Artist: Paul Klee
Date: 1939
Museum: McNay Art Museum (San Antonio, United States)
Technique: Watercolor
On the River shows Klee’s love of simplicity, of the nature of the river untouched by man. This childlike painting with its unsophisticated drawings displays stick figures in a boat. In the center, interlocking curved lines form fingerlike shapes. At the right side, a boat rests on an object that repeats the curved interlocking lines. Soft and muted colors of yellow, gold, orange, blue, and green fill stretched, rectangular handkerchief fabric, a highly unusual choice as the support surface, but not unlike the playful ingenuity of Klee’s compositions. Black crayon outlines the objects. Watercolor strokes, added after the crayon drawings, are rough in texture. The background of the work is cream colored with splotches of fading color throughout.This abstract work is about lines, shapes, and color. Paul Klee called art a “language of signs.” The drawing of the boat resembles the truthfulness and creativity in children, often lacking in adult artists.

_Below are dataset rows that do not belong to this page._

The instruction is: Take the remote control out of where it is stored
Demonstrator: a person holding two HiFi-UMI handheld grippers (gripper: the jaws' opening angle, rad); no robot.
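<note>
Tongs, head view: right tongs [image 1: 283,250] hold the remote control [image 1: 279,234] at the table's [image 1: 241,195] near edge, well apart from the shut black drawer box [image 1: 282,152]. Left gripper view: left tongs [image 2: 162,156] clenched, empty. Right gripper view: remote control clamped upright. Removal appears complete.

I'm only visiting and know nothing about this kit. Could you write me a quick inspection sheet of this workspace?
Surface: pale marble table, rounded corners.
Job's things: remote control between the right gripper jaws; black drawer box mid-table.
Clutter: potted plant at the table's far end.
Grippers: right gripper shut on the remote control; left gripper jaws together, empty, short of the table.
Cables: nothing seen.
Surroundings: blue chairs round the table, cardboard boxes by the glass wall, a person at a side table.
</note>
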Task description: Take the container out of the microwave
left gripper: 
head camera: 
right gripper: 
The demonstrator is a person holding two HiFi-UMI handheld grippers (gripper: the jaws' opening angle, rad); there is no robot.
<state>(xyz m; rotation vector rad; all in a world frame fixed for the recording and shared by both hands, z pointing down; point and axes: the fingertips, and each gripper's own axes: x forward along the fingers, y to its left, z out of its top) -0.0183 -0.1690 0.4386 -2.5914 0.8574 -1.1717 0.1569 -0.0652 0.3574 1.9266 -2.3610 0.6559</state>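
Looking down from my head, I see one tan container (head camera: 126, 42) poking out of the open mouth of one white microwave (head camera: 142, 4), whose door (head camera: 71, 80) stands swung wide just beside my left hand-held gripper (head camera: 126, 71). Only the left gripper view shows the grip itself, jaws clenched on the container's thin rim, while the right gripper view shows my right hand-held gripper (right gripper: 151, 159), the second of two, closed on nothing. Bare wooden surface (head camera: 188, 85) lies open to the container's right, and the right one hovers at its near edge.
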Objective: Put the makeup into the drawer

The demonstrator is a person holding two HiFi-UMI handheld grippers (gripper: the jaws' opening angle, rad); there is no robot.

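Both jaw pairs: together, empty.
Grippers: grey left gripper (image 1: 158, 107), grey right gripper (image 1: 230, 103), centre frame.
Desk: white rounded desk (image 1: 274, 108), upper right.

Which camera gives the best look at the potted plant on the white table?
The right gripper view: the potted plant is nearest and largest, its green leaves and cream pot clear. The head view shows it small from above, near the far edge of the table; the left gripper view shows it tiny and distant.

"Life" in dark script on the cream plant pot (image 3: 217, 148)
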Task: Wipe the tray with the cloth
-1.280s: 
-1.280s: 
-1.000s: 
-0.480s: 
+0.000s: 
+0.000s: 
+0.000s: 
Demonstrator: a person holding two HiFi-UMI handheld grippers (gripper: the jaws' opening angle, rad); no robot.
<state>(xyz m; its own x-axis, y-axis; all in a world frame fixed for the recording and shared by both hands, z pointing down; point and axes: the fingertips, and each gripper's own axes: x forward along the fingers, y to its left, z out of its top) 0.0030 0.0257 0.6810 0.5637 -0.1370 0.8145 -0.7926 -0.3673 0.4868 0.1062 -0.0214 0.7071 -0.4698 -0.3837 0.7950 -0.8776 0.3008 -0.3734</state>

The simple universal forms can be interpreted in many ways. Klee declared, about color, “I no longer had to chase after it. Color and I are one. I am a painter.” Nature was an inspiration in this painting and the artist examined the world around him with the care of both an artist and a meticulous scientist. The thoughtful rendering and placement of lines enabled him to express so much with what seems like very little. Klee wrote of his work at this time, “The picture has no particular purpose––It only has the purpose of making us happy.”